We have demonstrated enhanced oxygen transport and cell function using immobilized PFC oxygen vectors in hydrogel matrices for encapsulated cells. The use of synthetic PFC oxygen carriers and characterization of the mechanism behind increased oxygen transport is an important step in enabling the design of tissue engineering devices and in sustaining viability and functionality of large-scale devices. Our new technology has recently received a Commercial Ventures and Intellectual Property Award to enable collection of in vivo data for wound healing applications Surita Bhatia in the Chemical Engineering Department at UMass Amherst.
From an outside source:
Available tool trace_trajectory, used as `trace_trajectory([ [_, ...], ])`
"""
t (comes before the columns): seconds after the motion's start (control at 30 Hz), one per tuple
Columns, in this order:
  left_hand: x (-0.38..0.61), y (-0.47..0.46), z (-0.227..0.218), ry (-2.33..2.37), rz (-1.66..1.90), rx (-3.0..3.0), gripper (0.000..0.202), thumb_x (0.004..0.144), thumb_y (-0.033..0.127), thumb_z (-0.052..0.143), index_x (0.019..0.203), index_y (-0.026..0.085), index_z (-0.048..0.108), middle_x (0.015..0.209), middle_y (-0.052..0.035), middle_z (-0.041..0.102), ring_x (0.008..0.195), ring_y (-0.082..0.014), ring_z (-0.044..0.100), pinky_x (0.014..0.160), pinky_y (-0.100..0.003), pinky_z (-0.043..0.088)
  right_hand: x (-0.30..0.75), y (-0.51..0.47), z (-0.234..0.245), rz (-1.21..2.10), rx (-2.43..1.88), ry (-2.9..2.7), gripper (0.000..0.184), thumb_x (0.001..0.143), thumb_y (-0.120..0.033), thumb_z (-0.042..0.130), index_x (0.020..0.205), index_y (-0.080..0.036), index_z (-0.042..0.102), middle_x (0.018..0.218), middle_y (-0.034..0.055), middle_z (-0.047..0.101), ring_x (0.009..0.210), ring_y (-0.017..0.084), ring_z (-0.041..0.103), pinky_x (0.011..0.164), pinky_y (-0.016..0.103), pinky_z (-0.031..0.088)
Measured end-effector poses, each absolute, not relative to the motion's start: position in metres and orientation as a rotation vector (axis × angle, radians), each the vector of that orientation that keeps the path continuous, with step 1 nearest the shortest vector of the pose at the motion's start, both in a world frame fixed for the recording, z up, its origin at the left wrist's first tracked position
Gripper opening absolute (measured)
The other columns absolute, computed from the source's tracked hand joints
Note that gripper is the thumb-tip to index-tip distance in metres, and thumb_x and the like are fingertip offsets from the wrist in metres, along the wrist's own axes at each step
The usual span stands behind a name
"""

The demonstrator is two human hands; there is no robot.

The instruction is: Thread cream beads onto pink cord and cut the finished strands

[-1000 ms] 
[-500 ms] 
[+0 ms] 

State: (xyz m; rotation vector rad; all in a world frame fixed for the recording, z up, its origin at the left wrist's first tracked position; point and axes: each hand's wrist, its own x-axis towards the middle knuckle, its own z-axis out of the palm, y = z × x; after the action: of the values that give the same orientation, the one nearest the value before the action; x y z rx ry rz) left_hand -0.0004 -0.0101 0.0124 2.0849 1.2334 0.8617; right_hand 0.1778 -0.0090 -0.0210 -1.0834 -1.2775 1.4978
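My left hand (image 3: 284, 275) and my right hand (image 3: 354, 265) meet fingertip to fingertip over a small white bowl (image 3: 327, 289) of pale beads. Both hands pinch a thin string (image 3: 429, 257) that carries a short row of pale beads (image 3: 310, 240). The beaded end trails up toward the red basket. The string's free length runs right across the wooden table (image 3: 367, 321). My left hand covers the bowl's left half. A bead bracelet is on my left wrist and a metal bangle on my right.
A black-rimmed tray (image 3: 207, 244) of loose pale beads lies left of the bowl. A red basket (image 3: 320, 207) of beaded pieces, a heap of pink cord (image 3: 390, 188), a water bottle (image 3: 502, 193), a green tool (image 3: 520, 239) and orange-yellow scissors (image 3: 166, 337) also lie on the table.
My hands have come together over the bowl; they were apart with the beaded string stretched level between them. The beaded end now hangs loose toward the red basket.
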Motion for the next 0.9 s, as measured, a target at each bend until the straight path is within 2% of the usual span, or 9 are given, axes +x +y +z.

We have also recently extended our strategies to focus on aggregated cell culture systems, such as the clinically relevant application of islet cell transplantation. To broaden the impact of this work, we are directing research towards the fundamental study of protein transport in hydrogels containing microemulsions and have recently shown that protein transport is influenced by composite hydrogels. To effectively design a functional encapsulation system the effects of additives must be taken into consideration when optimizing transport of specific proteins (e.g., insulin) within hydrogel matrices. Ongoing and future work is directed towards understanding the effect of inclusion of these additives on both small molecule and protein transport as well as matrix properties. A new collaboration with Kimberly Tremblay in the Veterinary and Animal Science Department at UMass Amherst and Alfred Crosby in the Polymer Science and Engineering Department at UMass Amherst will lead to further investigation of the role of matrix microstructure and extracellular environment on the growth and function of aggregated cell types in composite hydrogels.